台湾・鴻海精密工業の傘下でシャープは、グループの総力を挙げて劇的に業績を改善させている。2017年度は4年ぶりの最終黒字化を狙って、売り上げ拡大にかじを切った。(「週刊ダイヤモンド」委嘱記者 村井令二)

「有言実行で必ずV字回復する」。鴻海精密工業による買収完了とともに昨夏に就任したシャープの戴正呉社長は、復活に自信を見せている。その根拠は、初年度の業績を劇的に改善させたことにある。

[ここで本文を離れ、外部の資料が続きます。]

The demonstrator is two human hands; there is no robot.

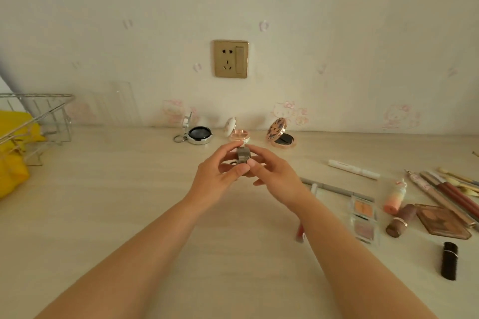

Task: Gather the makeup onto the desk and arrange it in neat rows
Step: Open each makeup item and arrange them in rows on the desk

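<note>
- We can read no words, numbers or brand names anywhere on the makeup, the desk or the wall.
- We do see cartoon cat stickers (287,111) on the wall above the desk, but they carry no lettering that we can make out.
</note>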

 2016年度の業績は、4100億円を超える売り上げ減少の中で、営業損益の改善額は2243億円に上った。最終赤字を248億円まで圧縮し、今期は4年ぶりの最終黒字化を目指す(図(1))。

 この実績の要因は、コスト削減に尽きる。16年度は、社員の退職が相次いだことでグループ人員が年間で1600人減少し、設備投資の削減で減価償却費が減り、研究開発費も圧縮された。人員の自然減、減価償却費・研究開発費の圧縮を合わせただけで、500億円近くの費用減となった。

 特に、2243億円の営業損益の改善額のうち、ディスプレイ(液晶・テレビ)部門の改善は1807億円(図(2))で、見逃せないのが鴻海効果だ。

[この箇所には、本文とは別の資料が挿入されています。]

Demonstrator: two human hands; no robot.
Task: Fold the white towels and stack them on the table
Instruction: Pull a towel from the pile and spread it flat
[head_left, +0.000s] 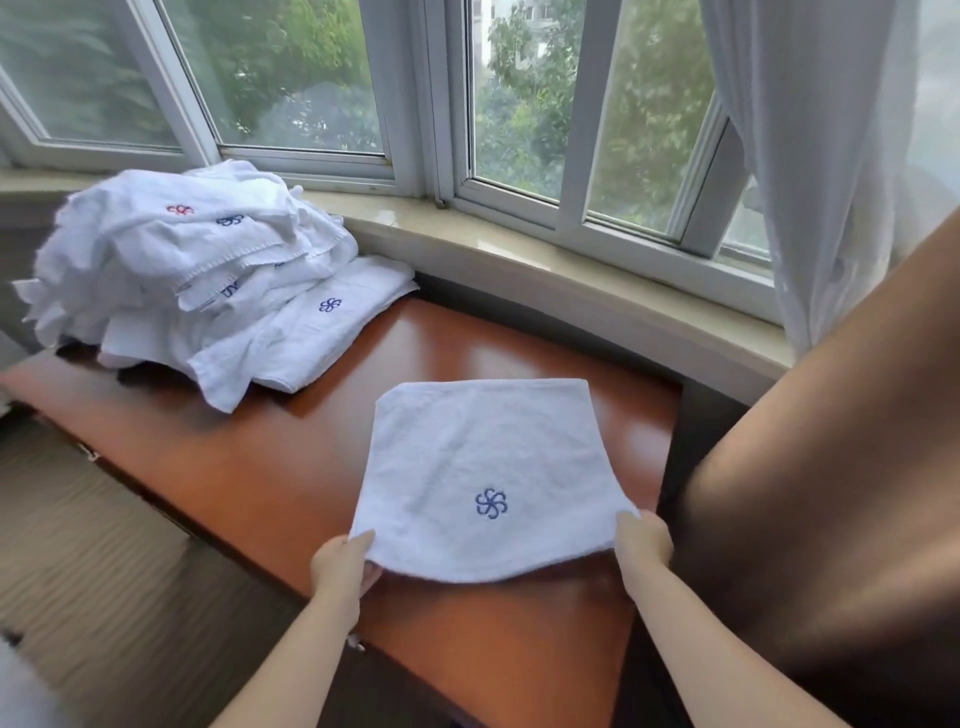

 スマートフォン用の中小型液晶が振るわなかったにもかかわらず、この部門が急回復したのは、テレビと大型液晶が黒字化したためだが、ここで大型液晶工場の堺ディスプレイプロダクト(SDP)が大きな役割を果たしたとみられる。

 SDPは12年に鴻海が資本参加したことでシャープの持分法適用会社になった経緯がある。以降、シャープは生産能力の半分のパネルを引き取る義務を負い、製造原価に利益を上乗せした「コストオン価格」での調達を強いられた。

 結果、シャープの液晶・テレビ事業を圧迫した過去があるが、この引き取り義務が鴻海グループ入りで解消されたのだ。SDPからシャープを経由していた韓国サムスン電子へのパネル供給も停止。これらにより、シャープはSDPから自社のテレビに必要なパネルだけを調達できる構造に転換した。調達価格も市場に連動して引き下がったとみられ、液晶・テレビ事業の採算改善に寄与したようだ。

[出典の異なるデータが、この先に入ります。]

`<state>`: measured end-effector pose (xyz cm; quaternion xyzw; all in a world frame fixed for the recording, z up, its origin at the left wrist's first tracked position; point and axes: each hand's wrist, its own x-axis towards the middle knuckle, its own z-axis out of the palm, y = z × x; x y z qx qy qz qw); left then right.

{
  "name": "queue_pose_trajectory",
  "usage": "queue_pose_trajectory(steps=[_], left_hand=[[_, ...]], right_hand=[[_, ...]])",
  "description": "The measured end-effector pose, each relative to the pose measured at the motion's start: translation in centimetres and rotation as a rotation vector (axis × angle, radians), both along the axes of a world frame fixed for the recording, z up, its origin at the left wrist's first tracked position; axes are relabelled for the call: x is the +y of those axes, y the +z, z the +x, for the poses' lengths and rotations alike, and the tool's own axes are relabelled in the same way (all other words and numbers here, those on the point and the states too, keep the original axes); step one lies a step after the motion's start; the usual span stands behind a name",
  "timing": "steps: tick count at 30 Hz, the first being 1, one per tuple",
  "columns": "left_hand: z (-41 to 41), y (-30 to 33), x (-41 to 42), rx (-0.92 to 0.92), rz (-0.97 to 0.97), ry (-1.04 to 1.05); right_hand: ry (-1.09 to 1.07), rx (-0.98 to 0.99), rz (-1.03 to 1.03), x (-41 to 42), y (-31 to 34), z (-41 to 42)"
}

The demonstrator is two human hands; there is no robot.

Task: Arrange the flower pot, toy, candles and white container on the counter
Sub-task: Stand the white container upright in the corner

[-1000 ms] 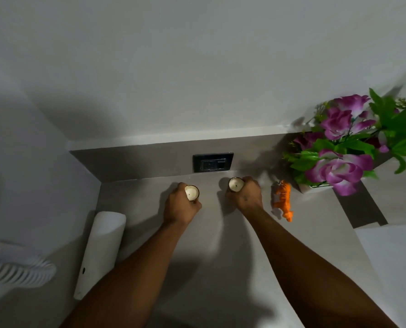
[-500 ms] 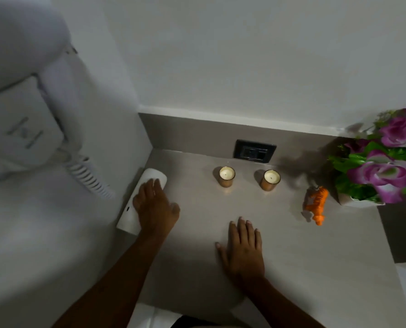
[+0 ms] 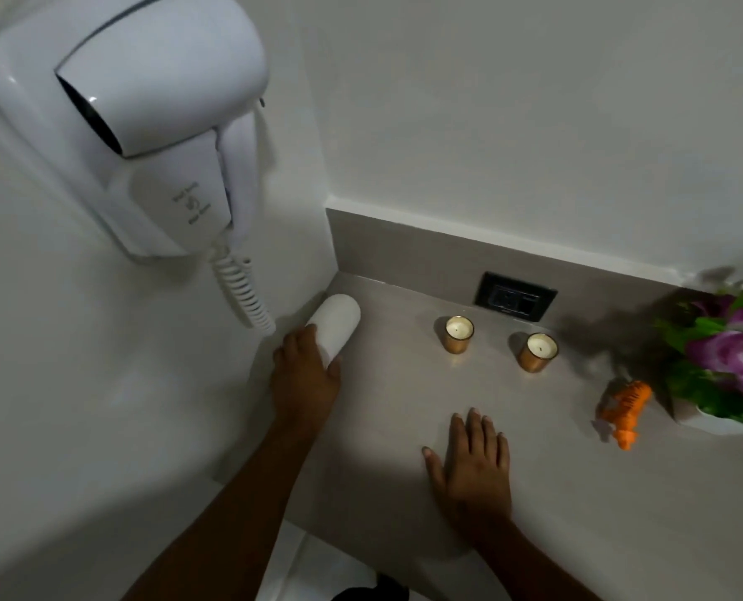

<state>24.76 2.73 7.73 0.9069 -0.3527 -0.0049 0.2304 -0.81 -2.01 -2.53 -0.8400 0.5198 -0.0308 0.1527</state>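
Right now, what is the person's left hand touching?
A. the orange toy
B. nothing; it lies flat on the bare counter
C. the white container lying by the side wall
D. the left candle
C. The left hand is wrapped over the near end of the white container, which lies on its side at the counter's left edge; it is the right hand that rests flat on the counter, clear of both candles.

the counter (image 3: 577,492) looks like smooth matt stone, greyish, with a faint sheen near the candles (image 3: 459,334). their holders look like shiny copper-toned metal or glass, the wax matt. the white container (image 3: 337,324) is smooth and matt. the hair dryer (image 3: 161,101) is glossy white plastic. the toy (image 3: 625,405) looks like orange plastic.
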Motion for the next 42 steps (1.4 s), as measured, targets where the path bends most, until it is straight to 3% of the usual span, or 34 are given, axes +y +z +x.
queue_pose_trajectory(steps=[2,6,13,16,32,36,39,42], left_hand=[[0.4,2.0,-2.5,-0.037,-0.086,-0.043],[2.2,5.0,-8.4,-0.027,-0.058,-0.156],[4.5,3.8,-12.8,-0.335,0.285,-0.19],[4.8,2.9,-13.2,-0.415,0.297,-0.187],[9.7,3.2,-16.5,-0.47,0.376,-0.253],[7.1,2.5,-15.0,-0.429,0.217,-0.305],[0.5,-1.4,-11.5,-0.293,0.067,-0.487],[-7.4,-6.3,-7.0,-0.202,0.142,-0.704]], right_hand=[[-0.003,0.009,0.007,0.0,-0.1,0.0],[-0.008,0.018,0.016,-0.1,-0.3,0.0],[-0.012,0.007,-0.001,-0.1,-0.4,0.1],[-0.01,0.027,0.015,-0.2,-0.5,0.3],[-0.009,0.012,-0.012,-0.1,-0.4,0.2],[-0.016,-0.012,-0.015,-0.1,-0.5,-0.4],[-0.081,-0.025,-0.018,0.2,-0.7,-3.0],[-0.151,-0.034,-0.049,0.4,-1.0,-6.2]])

 一方で、シャープの買い取り義務に支えられて黒字を維持してきたSDPは、4年ぶりに赤字転落し、16年は約600億円の損失を計上した。シャープはSDPの出資比率の37.6%に応じて16年度に186億円の持分法投資損失を計上したが、昨年末までに鴻海グループはSDPを子会社化してシャープの出資比率を約20%まで引き下げたことで、その損失がシャープの業績に与える影響を減らしている。